**DESCRIPTION OF THE TASK**
Please return all of the material exactly, with no line missing.
RECORDED DATA START
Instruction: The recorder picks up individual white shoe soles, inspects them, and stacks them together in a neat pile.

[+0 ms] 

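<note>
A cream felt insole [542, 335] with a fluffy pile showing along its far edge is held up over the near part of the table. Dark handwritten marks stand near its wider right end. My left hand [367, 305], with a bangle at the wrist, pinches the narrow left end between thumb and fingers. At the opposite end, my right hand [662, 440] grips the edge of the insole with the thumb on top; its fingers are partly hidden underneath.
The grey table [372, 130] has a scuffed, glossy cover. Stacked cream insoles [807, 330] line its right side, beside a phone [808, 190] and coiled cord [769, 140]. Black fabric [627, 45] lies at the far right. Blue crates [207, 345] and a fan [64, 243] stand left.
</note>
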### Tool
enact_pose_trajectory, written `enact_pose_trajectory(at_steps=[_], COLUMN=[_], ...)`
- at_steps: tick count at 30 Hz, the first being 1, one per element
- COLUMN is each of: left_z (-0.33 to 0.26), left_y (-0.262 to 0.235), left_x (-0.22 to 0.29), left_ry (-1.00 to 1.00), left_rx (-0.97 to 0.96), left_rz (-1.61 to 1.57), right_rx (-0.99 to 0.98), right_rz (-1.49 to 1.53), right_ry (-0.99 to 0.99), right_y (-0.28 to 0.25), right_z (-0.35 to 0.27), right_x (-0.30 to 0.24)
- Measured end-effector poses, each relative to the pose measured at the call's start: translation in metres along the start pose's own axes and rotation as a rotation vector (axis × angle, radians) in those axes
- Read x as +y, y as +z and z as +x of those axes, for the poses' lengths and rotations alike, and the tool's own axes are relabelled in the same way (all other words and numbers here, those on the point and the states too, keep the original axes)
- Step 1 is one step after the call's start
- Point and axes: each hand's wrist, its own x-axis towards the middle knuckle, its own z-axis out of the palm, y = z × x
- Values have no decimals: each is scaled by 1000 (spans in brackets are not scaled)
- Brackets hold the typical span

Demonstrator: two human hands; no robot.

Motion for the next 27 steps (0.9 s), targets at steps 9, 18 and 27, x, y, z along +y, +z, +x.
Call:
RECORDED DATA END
**ANSWER TO THIS EXERCISE**
Instruction: The recorder picks up individual white shoe soles, inspects them, and stacks them together in a neat pile.

[+0 ms] 

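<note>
A cream felt insole [542, 335] with a fluffy pile showing along its far edge is held up over the near part of the table. Dark handwritten marks stand near its wider right end. My left hand [367, 305], with a bangle at the wrist, pinches the narrow left end between thumb and fingers. At the opposite end, my right hand [662, 440] grips the edge of the insole with the thumb on top; its fingers are partly hidden underneath.
The grey table [372, 130] has a scuffed, glossy cover. Stacked cream insoles [807, 330] line its right side, beside a phone [808, 190] and coiled cord [769, 140]. Black fabric [627, 45] lies at the far right. Blue crates [207, 345] and a fan [64, 243] stand left.
</note>
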### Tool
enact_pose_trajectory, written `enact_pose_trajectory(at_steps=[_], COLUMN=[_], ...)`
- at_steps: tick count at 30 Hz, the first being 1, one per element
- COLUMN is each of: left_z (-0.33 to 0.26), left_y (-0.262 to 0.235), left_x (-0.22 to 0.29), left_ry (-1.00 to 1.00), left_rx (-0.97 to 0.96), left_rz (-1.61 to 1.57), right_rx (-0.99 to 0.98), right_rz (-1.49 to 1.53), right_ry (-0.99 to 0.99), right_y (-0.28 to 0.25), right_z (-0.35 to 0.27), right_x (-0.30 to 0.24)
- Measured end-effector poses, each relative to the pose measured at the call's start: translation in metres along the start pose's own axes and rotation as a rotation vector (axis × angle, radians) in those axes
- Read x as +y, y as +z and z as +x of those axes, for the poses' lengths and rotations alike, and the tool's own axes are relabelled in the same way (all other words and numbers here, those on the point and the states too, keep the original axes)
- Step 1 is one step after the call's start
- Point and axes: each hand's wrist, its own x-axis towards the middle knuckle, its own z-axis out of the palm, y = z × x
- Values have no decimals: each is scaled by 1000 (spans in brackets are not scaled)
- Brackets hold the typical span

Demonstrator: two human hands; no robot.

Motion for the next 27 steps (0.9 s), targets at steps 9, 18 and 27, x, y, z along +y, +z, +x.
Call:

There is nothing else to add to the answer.